È la stessa B’Tselem a dirsi senza fiato, ad ammettere che all’inizio della sua ricerca sulle condizioni nelle carceri israeliane era convinta di trovare solo casi isolati, orribili ma isolati. Andando avanti con le interviste a ex prigionieri palestinesi detenuti in carceri diverse e con le rivelazioni di chi dentro ci ha lavorato, l’ong israeliana ha capito cosa aveva di fronte: «Tali spazi, in cui ogni singolo prigioniero è intenzionalmente condannato a un dolore e una sofferenza gravi e incessanti, operano di fatto come campi di tortura».

I risultati dell’inchiesta sono contenuti in un rapporto di 118 pagine, Welcome to hell. Il titolo glielo ha dato Fouad Hassan, 45 anni e cinque figli, di Nablus: «Stavamo andando a Megiddo. Quando siamo scesi dal bus un soldato ci ha detto: benvenuti all’inferno». Megiddo è una delle prigioni israeliane raccontate nel rapporto e dove, scrive B’Tselem, viene commesso in modo «diffuso, sistematico e prolungato il crimine di tortura».

Quello che l’ong ricostruisce non è la vendetta di un singolo soldato ma una politica deliberata dello stato e nello specifico del ministero della sicurezza nazionale Itamar Ben Gvir che aveva fatto – già prima del 7 ottobre – della radicalizzazione del sistema carcerario una priorità. Non una novità, spiega B’Tselem: è parte integrante del regime di apartheid israeliano, volto a minare – con le incarcerazioni di massa – le basi della fabbrica sociale palestinesi.

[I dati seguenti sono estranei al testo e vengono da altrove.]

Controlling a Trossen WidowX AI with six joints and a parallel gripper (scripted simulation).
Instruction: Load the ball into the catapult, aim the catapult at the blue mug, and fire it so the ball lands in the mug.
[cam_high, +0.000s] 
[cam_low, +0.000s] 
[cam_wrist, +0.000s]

I numeri sono impressionanti: almeno 60 prigionieri deceduti in custodia per le botte, le torture e l’assenza di cure mediche; 9.263 detenuti dal 7 ottobre, il doppio di prima, tra loro palestinesi dei Territori occupati ma anche palestinesi cittadini israeliani; 4.781 in detenzione amministrativa senza processo né accuse.

Molti di coloro che sono stati rilasciati non hanno mai saputo perché ci fossero finiti: «Alcuni per aver espresso solidarietà alla sofferenza dei palestinesi; altri catturati a Gaza solo perché rientravano nella vaga definizione di “uomini in età da combattimento” – scrive B’Tselem – Altri perché sospettati, prove o meno, di sostenere gruppi armati…la sola cosa in comune: essere palestinesi».

Ma a impressionare di più sono i racconti degli abusi, testimonianze che hanno spinto B’Tselem a dire che «il centro di Sde Teiman non è che la punta dell’iceberg» e che si tratta di una «politica dichiarata delle autorità israeliane»: «È la definizione di campo di tortura: un posto in cui una volta entrato – non importa chi tu sia o perché sia stato arrestato – sarai sottoposto a una sofferenza senza fine».

Significa pestaggi, stupri con i manganelli, waterboarding ed elettrochoc, un piatto di riso crudo da dividere tra i 14 detenuti costretti in una cella, musica ad alto volume 24 ore su 24 fin quando le orecchie sanguinano, 191 giorni senza vedere il sole, morsa di cani, ossa rotte mai curate, le urla degli altri torturati.